Sie hörte leise Schritte, die Tür ging auf, und vor ihr stand ihre ältere Schwester Beeke.

»Oh Göttin!«, rief sie aus und fing an zu lachen. »Deshalb hat mein Mann mir eben geschrieben, dass ich mir besser was anziehen soll!« In der Tat trug Beeke Jeans und einen übergroßen Hoodie, nur an den Füßen war sie barfuß.

»Ach was, mir hättest du auch im Schlabberlook oder nackt öffnen können. Passt es gerade?«

»Willst du mich veräppeln? Komm rein!« Drinnen umarmte Beeke sie fest. »Wie schön, dass du da bist. Aber wieso hast du denn nichts gesagt? Wir hätten dich doch anständig empfangen.«

»Genau deswegen! Ich wollte weder Umstände machen noch Aufregung verursachen.« Nele lächelte ihre ältere Schwester an. Sie waren schon immer gut miteinander ausgekommen, doch im letzten Jahr hatte Bee verstärkt Wert darauf gelegt, engen Kontakt zu halten.

»Wo ist Mayla?« Suchend sah sie sich um, doch sie entdeckte das Baby nirgendwo.

»Tessa hat sie sich vor ein paar Minuten zum Spaziergang ausgeliehen, damit ich in Ruhe duschen kann. Du hast sie knapp verpasst. Geduscht habe ich allerdings immer noch nicht«, erklärte Beeke.

»Dann mach das doch eben, und ich koche uns in der Zeit einen Kaffee?«

Gesagt, getan. Beeke zeigte ihr alles Notwendige, und während sie unter die Dusche hüpfte und der Kaffee durchlief, schaute sich Nele in dem großzügigen Apartment um. Direkt neben dem Eingang war das Bad, gleich gegenüber befand sich die Küche. Von einem kleinen Flur, der in das großzügige Wohnzimmer überging, erspähte sie durch eine halb geöffnete Tür das Schlafzimmer.

Alles war hell und freundlich eingerichtet. Beeke hatte ihr Anfang des Jahres viel von der Renovierung und Neuausstattung erzählt.

In diesem Punkt hatte sich das Leben ihrer Schwester sehr geändert, denn sie hatte einen der reichsten Männer der Insel geheiratet: Joons Familie besaß mehrere Hotels und Restaurants auf Norderney und Juist, und im Moment arbeiteten Joon und Beeke gemeinsam an der Idee eines weiteren Hotels.

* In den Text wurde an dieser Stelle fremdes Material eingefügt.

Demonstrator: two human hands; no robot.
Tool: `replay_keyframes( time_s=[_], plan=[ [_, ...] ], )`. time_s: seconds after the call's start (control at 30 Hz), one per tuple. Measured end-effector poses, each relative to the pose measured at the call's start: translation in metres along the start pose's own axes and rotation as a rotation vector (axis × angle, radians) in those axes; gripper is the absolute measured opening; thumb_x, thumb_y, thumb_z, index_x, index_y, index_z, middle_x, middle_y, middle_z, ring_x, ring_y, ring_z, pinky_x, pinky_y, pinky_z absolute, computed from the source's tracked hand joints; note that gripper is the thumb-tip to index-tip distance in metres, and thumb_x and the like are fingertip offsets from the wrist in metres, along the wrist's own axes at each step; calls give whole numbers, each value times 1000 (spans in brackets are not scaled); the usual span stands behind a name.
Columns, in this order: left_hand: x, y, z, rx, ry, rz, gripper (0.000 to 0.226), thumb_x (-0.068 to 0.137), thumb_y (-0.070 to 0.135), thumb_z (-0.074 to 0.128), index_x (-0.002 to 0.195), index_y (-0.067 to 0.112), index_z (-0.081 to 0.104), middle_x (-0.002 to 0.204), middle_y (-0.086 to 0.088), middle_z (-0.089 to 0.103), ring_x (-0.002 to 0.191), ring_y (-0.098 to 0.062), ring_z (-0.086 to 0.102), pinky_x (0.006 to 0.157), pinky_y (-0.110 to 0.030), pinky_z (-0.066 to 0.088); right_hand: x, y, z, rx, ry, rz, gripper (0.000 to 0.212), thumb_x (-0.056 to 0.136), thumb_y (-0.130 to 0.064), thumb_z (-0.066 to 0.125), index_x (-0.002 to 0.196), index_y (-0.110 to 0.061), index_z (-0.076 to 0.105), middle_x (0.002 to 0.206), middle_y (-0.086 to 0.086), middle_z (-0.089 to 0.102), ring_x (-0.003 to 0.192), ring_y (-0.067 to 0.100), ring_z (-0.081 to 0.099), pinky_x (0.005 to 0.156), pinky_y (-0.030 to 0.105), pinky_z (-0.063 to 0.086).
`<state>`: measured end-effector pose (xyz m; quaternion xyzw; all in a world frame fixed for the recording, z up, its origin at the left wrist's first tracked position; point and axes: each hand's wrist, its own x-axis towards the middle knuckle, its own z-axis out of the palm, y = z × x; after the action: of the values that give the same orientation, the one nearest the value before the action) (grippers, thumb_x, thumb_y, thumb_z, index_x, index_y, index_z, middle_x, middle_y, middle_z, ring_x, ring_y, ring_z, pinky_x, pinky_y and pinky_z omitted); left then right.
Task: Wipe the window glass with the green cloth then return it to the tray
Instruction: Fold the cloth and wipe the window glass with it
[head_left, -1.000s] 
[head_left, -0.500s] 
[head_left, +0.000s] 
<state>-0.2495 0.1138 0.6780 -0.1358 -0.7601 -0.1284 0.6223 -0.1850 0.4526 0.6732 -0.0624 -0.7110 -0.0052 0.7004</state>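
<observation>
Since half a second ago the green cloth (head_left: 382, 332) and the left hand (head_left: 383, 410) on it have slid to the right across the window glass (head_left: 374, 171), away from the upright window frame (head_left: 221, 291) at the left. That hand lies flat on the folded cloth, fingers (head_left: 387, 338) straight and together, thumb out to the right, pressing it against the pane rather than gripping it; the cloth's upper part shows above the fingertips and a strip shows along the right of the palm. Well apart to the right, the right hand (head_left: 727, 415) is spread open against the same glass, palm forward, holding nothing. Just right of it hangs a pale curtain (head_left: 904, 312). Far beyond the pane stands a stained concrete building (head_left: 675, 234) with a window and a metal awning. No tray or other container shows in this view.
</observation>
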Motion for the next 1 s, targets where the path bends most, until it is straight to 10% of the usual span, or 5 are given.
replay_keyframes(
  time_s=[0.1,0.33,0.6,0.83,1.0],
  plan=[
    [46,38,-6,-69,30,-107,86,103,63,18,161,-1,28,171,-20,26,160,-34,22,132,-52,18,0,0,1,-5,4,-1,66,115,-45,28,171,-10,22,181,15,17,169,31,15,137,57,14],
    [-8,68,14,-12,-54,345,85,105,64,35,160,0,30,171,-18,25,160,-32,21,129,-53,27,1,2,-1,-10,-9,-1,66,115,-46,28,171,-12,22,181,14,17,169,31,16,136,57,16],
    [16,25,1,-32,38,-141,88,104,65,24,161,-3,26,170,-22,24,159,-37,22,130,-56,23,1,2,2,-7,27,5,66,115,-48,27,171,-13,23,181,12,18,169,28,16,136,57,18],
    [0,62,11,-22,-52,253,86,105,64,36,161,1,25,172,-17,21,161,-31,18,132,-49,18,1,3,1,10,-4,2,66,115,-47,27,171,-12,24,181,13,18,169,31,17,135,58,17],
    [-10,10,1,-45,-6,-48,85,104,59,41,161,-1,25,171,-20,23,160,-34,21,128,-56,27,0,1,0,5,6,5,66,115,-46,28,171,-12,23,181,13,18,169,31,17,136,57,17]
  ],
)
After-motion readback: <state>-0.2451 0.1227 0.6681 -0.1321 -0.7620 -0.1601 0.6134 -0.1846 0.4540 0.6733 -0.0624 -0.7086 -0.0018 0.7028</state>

Die beiden waren schon als Jugendliche ein Paar gewesen und Nele hatte es nicht gewundert, dass sie im letzten Jahr wieder zusammengefunden hatten. Vielleicht hatte sie auch selbst ein bisschen nachgeholfen.

Bei der Erinnerung an die Partys, die sie oft im Garten gefeiert hatten, musste Nele lächeln. Auch im Schwarzwald war sie einige Male ausgegangen. Freiburg war eine tolle Stadt und nicht weit entfernt von dem kleinen Ort gewesen, in dem sie bei Caro und Rosalie gewohnt hatte. Viele Abende hatte sie nicht freigehabt, weil ihre Patientin rund um die Uhr Betreuung gebraucht hatte, aber die eine oder andere Nacht war dabei gewesen. Großstadtluft hatte sie bis dahin noch nie geschnuppert, und die Freiheit, die sie eingeatmet hatte, hatte sich in ihr ausgebreitet und sie nicht wieder losgelassen.

Gleich nachdem der Kaffee fertig war, kam auch Beeke umgezogen und mit Handtuchturban ins Wohnzimmer, und die Schwestern ließen sich auf dem Sofa nieder. Bodentiefe Fenster boten einen unglaublich schönen, weiten Ausblick aufs Meer.

»Hier würde ich auch nicht ausziehen. Es muss traumhaft sein, diese Aussicht jeden Tag vor Augen zu haben«, stellte Nele fest.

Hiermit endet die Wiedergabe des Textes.